What you need to do: Everything in the data except the pictures belongs in your answer, copied exactly.

─── Data extract ───

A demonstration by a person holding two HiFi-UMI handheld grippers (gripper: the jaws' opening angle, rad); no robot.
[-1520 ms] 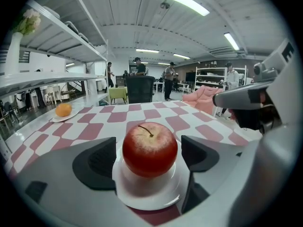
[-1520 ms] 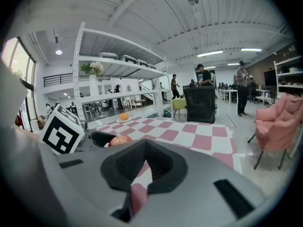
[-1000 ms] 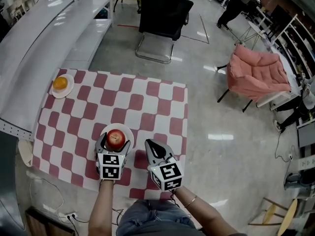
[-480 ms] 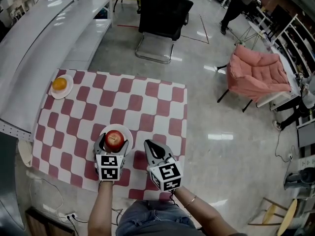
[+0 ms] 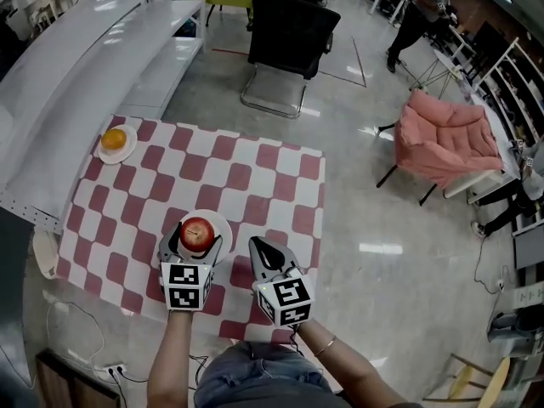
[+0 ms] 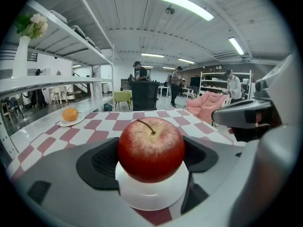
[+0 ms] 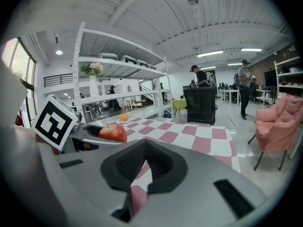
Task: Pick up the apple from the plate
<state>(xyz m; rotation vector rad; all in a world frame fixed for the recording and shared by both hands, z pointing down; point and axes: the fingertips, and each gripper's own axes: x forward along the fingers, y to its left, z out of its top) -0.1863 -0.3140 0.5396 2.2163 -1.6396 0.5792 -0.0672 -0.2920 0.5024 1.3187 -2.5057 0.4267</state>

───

Response to this exercise:
A demonstration by a person holding two HiFi-UMI handheld grippers (gripper: the jaws' opening angle, rad); no robot.
[-1520 ms] 
[-1520 ms] 
[-1000 ms] 
[-480 ms] 
[+0 ms] 
[+0 ms] 
[+0 ms] 
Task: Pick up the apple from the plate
<state>(xyz m; rotation vector rad; all in a world frame fixed for the recording and shared by both hands, z pointing down; point and axes: the fingertips, and each gripper's own axes: x forward along the fingers, y to its left, z out of its top) -0.1863 -0.3140 0.5396 2.2163 -1.6396 0.5792 -0.0672 -0.2920 0.5024 1.3187 -2.5057 0.4267</state>

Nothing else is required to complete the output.